Taxpayer Impact: Taxpayers may face higher costs due to the absence of competitive bidding, as the government did not benefit from price reductions that often result from multiple offers.
Public Impact
The primary beneficiaries are the Department of Defense and specifically the Air Force, ensuring the operational readiness of the SDB I program. Services delivered include the provision of critical spare parts for the SDB I BRU system. The geographic impact is centered in Missouri, where the contractor is located. Workforce implications include continued employment for skilled labor at Boeing involved in manufacturing and supplying these specialized parts.
Waste & Efficiency Indicators
Waste Risk Score: 50 / 10
Warning Flags
- Sole-source award limits price competition and potentially increases costs for taxpayers.
- Lack of transparency in the justification for sole-sourcing requires further scrutiny.
- Long-term commitment without competitive re-evaluation could lead to complacency in cost management.
Positive Signals
- Contract ensures critical spare parts availability for a key defense system, supporting operational readiness.
- Fixed-price contract type provides cost certainty for the government once awarded.
- Delivery order structure allows for flexibility in managing procurement timelines and cash flow.
Sector Analysis
This contract falls within the aerospace and defense sector, specifically supporting the sustainment of a weapons system. The market for specialized aerospace components like SDB I BRU SPARES is often concentrated among a few key manufacturers due to high barriers to entry, including technical expertise, intellectual property, and established supply chains. Spending in this area is critical for maintaining the readiness and effectiveness of military assets.
Small Business Impact
This contract does not appear to have a small business set-aside component, as indicated by 'sb: false'. The prime contractor, The Boeing Company, is a large aerospace firm. There is no explicit information regarding subcontracting plans for small businesses within this specific award, though large defense contractors often have subcontracting goals as part of broader agreements. The direct impact on the small business ecosystem from this particular contract is likely minimal unless Boeing actively engages small businesses for specific components or services.
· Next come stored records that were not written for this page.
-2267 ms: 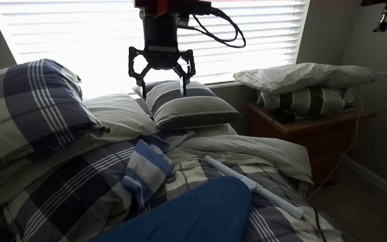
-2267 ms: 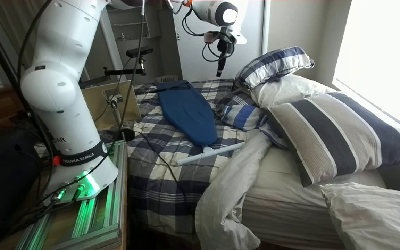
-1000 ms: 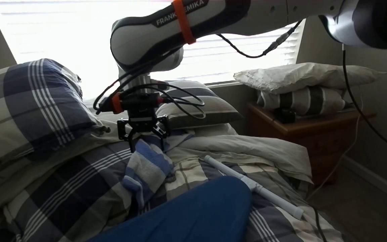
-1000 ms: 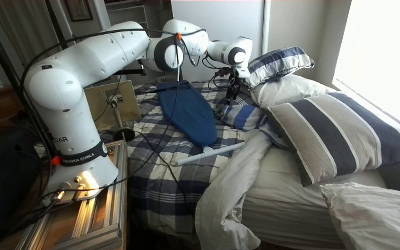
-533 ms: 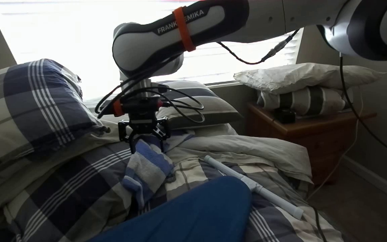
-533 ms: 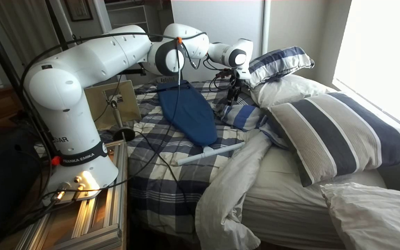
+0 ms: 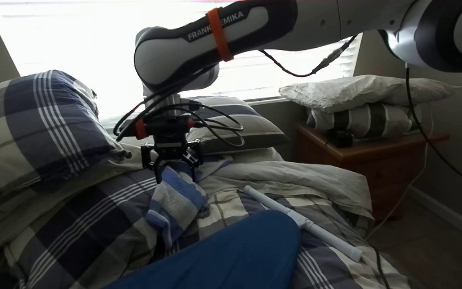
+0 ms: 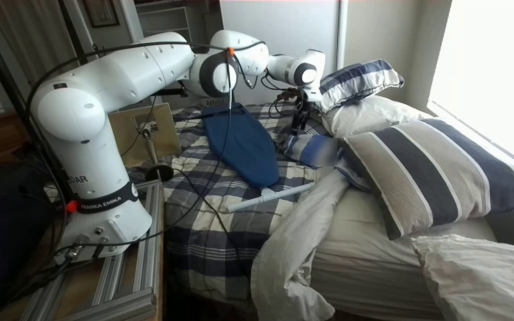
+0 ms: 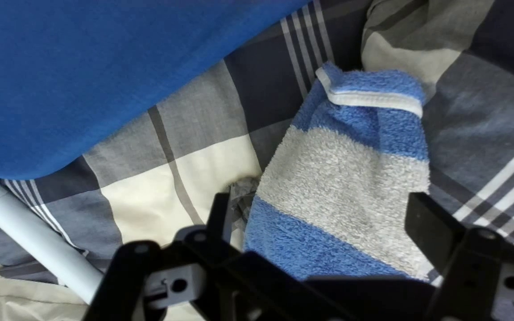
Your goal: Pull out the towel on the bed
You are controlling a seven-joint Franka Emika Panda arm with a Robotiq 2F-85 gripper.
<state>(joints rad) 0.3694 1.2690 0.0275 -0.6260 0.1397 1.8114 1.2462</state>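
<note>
Blue and greyish-white stripes cross the fluffy, softly creased towel (image 9: 346,174), one end edged in white; it lies on the bed (image 8: 203,240) beneath the pincer (image 7: 176,178), whose jaws stand wide, though contact is hard to judge.

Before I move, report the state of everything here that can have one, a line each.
towel, rumpled, not gripped
claw, open, nothing gripped
bed, unmade
robot arm, bent, reaching over the bed
ironing board, lying on the bed
striped pillow on the bed, tilted
plaid pillow, tilted
blinds, lowered, slat angle unclear
</note>
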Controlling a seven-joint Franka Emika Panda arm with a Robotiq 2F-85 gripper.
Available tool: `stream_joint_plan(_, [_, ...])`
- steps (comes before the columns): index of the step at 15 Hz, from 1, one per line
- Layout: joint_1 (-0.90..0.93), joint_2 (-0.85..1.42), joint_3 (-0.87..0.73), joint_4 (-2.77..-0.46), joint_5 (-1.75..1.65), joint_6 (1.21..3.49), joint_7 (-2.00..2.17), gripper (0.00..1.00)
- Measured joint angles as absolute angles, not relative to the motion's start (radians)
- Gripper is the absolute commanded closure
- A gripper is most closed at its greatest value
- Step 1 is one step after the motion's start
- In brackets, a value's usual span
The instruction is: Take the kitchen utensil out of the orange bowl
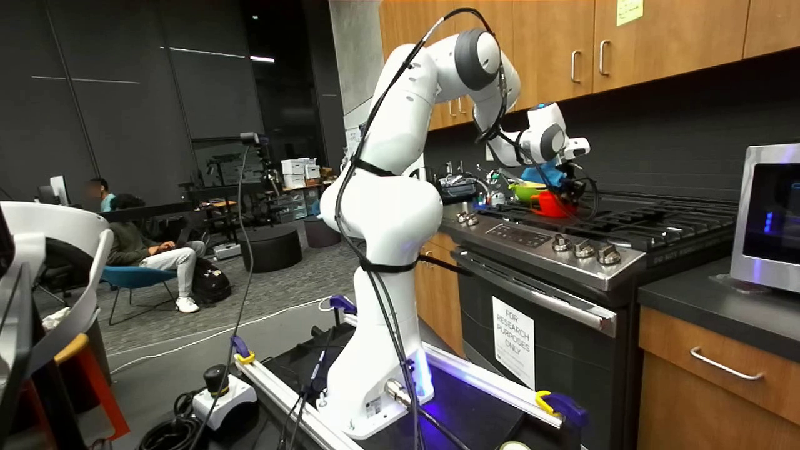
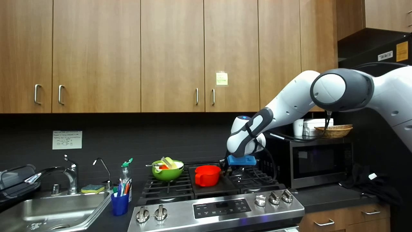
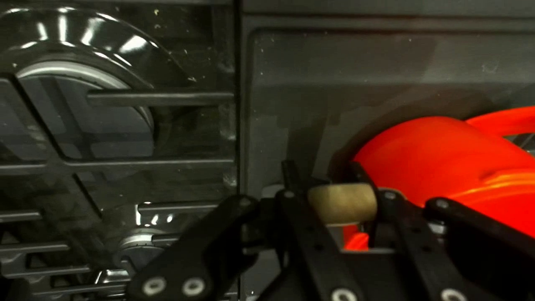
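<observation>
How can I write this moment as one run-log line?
gripper: shut on tan cylinder, perhaps the utensil | orange bowl: on stove, beside gripper | removal: unconfirmed

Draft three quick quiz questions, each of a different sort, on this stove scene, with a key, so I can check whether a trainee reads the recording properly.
1. Short answer: What does the orange bowl stand on?
2. True or false: The green bowl stands on the stove, with contents showing above its rim.
3. Multiple choice: In the wrist view, what colour is the cylindrical piece that the gripper holds?
A. Blue
B. Tan
C. Green

Key
1. The flat dark plate in the middle of the stove.
2. True.
3. B.
</observation>
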State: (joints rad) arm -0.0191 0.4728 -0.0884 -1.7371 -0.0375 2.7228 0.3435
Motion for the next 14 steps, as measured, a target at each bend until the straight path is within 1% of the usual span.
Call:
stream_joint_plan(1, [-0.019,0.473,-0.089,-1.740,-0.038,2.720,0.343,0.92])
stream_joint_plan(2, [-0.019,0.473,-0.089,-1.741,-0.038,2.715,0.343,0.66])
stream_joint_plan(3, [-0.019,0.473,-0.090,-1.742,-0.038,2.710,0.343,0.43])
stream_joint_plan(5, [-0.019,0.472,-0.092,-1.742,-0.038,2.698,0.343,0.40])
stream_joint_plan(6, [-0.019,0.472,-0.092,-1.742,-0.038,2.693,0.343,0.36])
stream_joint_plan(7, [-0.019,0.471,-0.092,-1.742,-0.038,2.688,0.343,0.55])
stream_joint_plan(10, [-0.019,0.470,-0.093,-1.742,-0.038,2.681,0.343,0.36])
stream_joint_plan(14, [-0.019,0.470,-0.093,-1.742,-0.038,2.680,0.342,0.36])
Oversight & Accountability
Oversight for this contract would primarily fall under the Department of the Air Force's contracting and program management offices. Accountability measures are inherent in the contract terms, particularly the fixed-price nature and delivery schedules. Transparency is limited due to the sole-source award, but contract award data is publicly available. Inspector General jurisdiction would apply in cases of fraud, waste, or abuse.
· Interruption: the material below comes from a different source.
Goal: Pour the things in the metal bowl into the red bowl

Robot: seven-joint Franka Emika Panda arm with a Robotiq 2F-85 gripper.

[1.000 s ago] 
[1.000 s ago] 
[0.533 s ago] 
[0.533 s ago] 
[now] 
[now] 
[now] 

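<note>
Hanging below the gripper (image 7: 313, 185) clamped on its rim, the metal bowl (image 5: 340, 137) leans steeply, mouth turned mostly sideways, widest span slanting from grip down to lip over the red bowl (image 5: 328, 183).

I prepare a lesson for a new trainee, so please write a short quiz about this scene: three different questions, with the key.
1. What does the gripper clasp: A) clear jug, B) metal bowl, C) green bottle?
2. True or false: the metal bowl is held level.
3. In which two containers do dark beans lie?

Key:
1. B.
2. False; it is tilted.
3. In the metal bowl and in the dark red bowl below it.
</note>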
Related Government Programs
- Small Diameter Bomb (SDB) Program
- Aerospace Component Procurement
- Defense Logistics and Sustainment
- Air Force Weapon System Support
Risk Flags
- Sole-source award may indicate limited competition, potentially leading to higher costs.
- Long contract duration requires ongoing monitoring to ensure continued value.
- Lack of detailed justification for sole-sourcing warrants further investigation.
Tags
defense, department-of-defense, air-force, aerospace, spare-parts, sole-source, delivery-order, fixed-price, missouri, boeing, sdb-i, bru
Frequently Asked Questions
What is this federal contract paying for?
Department of Defense awarded $17.2 million to THE BOEING COMPANY. SDB I BRU SPARES 5B
Who is the contractor on this award?
The obligated recipient is THE BOEING COMPANY.
Which agency awarded this contract?
Awarding agency: Department of Defense (Department of the Air Force).
What is the total obligated amount?
The obligated amount is $17.2 million.
What is the period of performance?
Start: 2025-09-30. End: 2028-09-30.
What is the specific function and criticality of the SDB I BRU SPARES being procured?
The SDB I BRU SPARES refer to spare parts for the Bomb Rack Unit (BRU) associated with the Small Diameter Bomb Increment I (SDB I) system. The BRU is a crucial component that interfaces the bomb with the aircraft's weapon pylon, enabling its release. These spares are essential for maintaining the operational readiness and reliability of the SDB I system, ensuring that aircraft can be equipped with these precision munitions. Without adequate spares for the BRU, the deployment capability of the SDB I could be compromised, impacting mission effectiveness.
What is the historical spending trend for SDB I BRU SPARES with The Boeing Company?
Analyzing historical spending trends for SDB I BRU SPARES with The Boeing Company requires access to detailed contract databases beyond the provided data. The current award of $17.2 million is for a specific delivery order period. To understand historical patterns, one would need to examine previous contracts, delivery orders, and modifications related to these specific spares over several fiscal years. This would reveal whether spending has been consistent, increasing, or decreasing, and whether this $17.2 million award represents a typical or anomalous level of investment for this component category.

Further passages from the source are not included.